Ей было лет девятнадцать. По угловатости фигуры - ей можно было бы дать и вовсе четырнадцать, но то, как она хлестала бурбон за соседним столиком поражало даже полностью провонявших перегаром здоровых работяг. Метр с кепкой, а носила кеды - каблуки её не красили, а делали скорее неустойчивой и неуклюжей, словно корова на льду, косолапя, она шла мимо сдерживающих смех лиц, стараясь показать, что да, она такая же, как все. Короткие волосы уложены в задорное каре, черные пряди блестели в полумраке бара, где собирались не самые лучшие люди - да, здесь могли сидеть и доктора наук, политики и работники лабораторий, но их всех объединяла внутренняя ненависть к жизни, бешеная, как дворовый пес мизантропия. Здесь они в полнейшей тишине сидели и обдумывали кару для рода человеческого, когда на задний план отходила стерва жена и дети идиоты.

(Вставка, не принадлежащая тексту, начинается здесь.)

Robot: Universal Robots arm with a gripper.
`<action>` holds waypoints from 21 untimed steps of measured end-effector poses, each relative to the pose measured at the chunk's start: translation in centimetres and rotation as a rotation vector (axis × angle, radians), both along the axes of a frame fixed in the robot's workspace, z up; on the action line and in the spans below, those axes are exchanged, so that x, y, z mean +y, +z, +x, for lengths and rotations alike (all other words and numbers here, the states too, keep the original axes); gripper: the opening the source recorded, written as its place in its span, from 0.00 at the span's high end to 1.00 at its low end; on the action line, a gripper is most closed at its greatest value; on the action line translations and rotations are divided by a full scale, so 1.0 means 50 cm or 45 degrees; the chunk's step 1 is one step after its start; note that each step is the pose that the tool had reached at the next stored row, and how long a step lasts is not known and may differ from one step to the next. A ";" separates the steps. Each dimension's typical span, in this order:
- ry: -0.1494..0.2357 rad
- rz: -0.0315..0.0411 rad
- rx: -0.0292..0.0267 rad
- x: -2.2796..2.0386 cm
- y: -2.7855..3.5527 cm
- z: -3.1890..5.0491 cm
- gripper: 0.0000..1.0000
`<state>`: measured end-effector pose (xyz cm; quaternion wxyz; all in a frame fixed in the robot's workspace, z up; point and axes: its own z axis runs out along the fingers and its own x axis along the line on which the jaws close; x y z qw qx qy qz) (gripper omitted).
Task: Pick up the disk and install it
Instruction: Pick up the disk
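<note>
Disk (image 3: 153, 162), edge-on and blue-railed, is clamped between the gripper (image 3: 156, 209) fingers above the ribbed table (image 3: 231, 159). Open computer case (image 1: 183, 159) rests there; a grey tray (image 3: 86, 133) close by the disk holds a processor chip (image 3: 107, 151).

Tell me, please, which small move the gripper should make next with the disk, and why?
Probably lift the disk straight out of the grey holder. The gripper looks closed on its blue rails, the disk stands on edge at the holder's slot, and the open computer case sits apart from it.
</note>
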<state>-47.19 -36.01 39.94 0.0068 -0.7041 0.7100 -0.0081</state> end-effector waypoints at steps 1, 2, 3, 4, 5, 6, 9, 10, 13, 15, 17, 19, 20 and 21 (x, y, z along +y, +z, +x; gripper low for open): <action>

А она была здесь белой вороной - слишком молодая и уже слишком злая на этот мир. Став совсем пьяной, её рот без остановки твердил все ту же тихую фразу "буду, буду, буду". Что она будет и кому будет - оставалось под той же завесой тайны. Героиня французских нуаров, скользившая по черно-белой сцене немого кино, когда никто не может сказать слова, хотя когда уже и плевать на чьи-либо слова. Такая возвышенная и недоступная, с размазанной черной подводкой для глаз, по-детски верящая в то, что алкоголь спасет от собственных проблем. Я следил за ней с того дня, как её нога впервые переступила сбитый порог этого богом забытого места, вечно одетая в очки и черные балахоны, скрывающие её стан под кусками материи.
Затем это виденье прошлого пропало. Говорят, что она сгинула, как черт - никто и не расстроился. Всех сковывало её присутствие. А я продолжал ходить в бар, когда даже женился и обзавелся семейным автомобилем. Возможно, ждал, что она вновь придет, и я смогу наблюдать, как эта дамочка хлестает ирландский виски, словно содовую из автомата.
Скорее к лучшему, что она пропала. Тогда и я не пал во все тяжкие вместе с ней, не удержавшись и все же заведя неловкий разговор.